Exercise: Write each line exactly, from the line that holds "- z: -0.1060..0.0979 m" through the final line of the material, and no other line.
————————
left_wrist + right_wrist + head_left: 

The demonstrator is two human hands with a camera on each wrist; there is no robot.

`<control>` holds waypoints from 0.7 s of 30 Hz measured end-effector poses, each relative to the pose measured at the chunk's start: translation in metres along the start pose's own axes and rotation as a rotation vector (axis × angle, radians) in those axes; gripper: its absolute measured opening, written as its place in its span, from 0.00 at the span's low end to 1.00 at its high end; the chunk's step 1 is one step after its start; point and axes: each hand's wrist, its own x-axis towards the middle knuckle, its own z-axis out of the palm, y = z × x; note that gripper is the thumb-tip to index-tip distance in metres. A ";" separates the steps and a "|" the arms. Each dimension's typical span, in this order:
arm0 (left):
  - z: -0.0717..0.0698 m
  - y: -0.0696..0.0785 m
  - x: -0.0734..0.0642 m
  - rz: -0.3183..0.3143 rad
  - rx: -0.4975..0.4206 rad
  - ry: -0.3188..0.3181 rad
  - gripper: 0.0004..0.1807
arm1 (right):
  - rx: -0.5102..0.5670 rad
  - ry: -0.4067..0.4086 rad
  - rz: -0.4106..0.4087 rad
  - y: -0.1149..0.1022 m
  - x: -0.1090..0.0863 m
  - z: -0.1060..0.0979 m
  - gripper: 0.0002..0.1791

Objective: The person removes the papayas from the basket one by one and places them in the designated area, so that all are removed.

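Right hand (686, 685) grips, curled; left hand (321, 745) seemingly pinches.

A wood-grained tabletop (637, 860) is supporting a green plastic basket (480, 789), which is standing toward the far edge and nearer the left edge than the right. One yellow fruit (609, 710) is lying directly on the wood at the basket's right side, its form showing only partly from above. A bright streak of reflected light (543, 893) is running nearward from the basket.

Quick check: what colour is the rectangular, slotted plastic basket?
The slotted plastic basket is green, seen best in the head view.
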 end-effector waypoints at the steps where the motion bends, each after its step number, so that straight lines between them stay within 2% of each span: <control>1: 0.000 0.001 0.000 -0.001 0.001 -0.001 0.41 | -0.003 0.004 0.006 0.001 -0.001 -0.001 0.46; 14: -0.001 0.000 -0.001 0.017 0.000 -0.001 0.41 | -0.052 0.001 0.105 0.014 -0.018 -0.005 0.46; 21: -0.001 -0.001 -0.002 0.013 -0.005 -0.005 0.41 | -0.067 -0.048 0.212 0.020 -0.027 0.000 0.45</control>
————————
Task answer:
  - z: -0.1060..0.0979 m
  - gripper: 0.0002..0.1791

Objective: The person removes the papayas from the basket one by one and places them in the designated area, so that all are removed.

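Right hand (686, 685) grips, curled; left hand (321, 745) seemingly pinches.

A wood-grained tabletop (637, 860) is supporting a green plastic basket (480, 789), which is standing toward the far edge and nearer the left edge than the right. One yellow fruit (609, 710) is lying directly on the wood at the basket's right side, its form showing only partly from above. A bright streak of reflected light (543, 893) is running nearward from the basket.

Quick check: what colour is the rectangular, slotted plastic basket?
The slotted plastic basket is green, seen best in the head view.
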 end-effector waypoints at the steps where the motion bends, each after its step number, so that straight lines between them stay within 2% of each span: <control>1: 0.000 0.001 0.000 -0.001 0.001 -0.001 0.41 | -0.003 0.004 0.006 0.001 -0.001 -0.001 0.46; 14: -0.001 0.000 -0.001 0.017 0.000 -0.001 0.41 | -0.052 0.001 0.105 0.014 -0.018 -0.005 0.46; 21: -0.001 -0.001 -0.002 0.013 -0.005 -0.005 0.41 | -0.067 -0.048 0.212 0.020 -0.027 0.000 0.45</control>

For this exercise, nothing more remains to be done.